To give you a sense of the scale, that fallen tree across the stream is at least 5 feet in diameter.
There is a story about the these woods. They are in northern California and contain the 5 tallest trees in the world. Naturalists try to keep the location of the tallest trees hidden because people inadvertently destroy the forest around the tree to go see it. In the 1970's the Nixon administration relaxed logging rules ahead of the enactment of laws that were to go into effect protecting these lands. As a result, Timber companies logged Around the clock to get as much of the old growth forest as they could. They stopped at midnight on the last day they could work and were just 300 feet shy of what is now the tallest tree in the world.
When these trees fall over and die they cross each other on the forest floor and eventually rot into the earth. But that takes a long time, and in the mean time, the forest floor becomes very un-flat, with huge holes being formed by the voids in criss-crossed trees. So off trail hiking can be a challenge. You have to be very careful. Also cougars roam these lands. A few months after I visited, a cougar attacked an elderly couple on trail not very far from where I took this photo. The cougar grabbed the man's head and would not let go until the woman bashed it over the head with a log. Both people lived. In our modern insulated age, we often forget that the earth is wild. I always love the moments where I remember that.
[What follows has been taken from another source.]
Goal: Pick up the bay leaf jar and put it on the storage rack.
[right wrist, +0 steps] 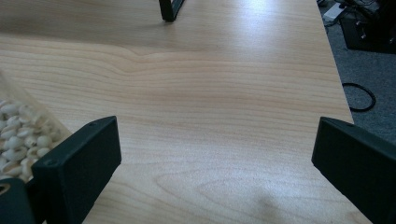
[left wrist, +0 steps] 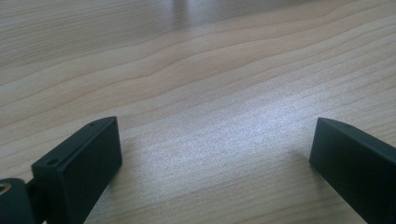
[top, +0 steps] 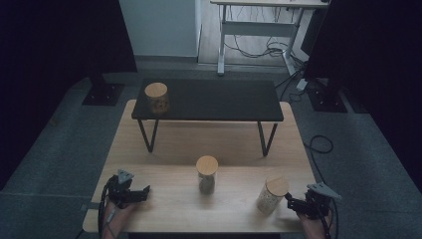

Technical notes: This was taken at around 4pm on an overcast summer's day. The cloud cover was quite light and the sky was very bright. On the forest floor the light is almost all completely top down. The shadows on the underside of the roots of that fallen tree were very very dark. So I decided that I would not try to get any detail in the sky at all, just let it go white. And set my exposure to just give me a bit of detail in the shadows. I used color negative film, which has a latitude of over 8 stops, and that helped a lot. Still the film as it came back looked very blah. But after enough nursing of exposure and curve adjustments I started to get something I liked. In fact this image shows more than the human eye could fully realize had you been standing there. ( the human eye will shut down to protect itself from the harsh radiation in the sky, making the shadows go very dark. It's only when you step directly under the canopy of that root ball that you see any real detail.) (This technique is sort of a poor man's HDR. Because my film scanner does not make pixel perfect repeatable scans, I can not do HDR very effectively right now) The inclusion of the texture in this case, in addition to helping the antique atmosphere, brings detail back into the blown out white areas.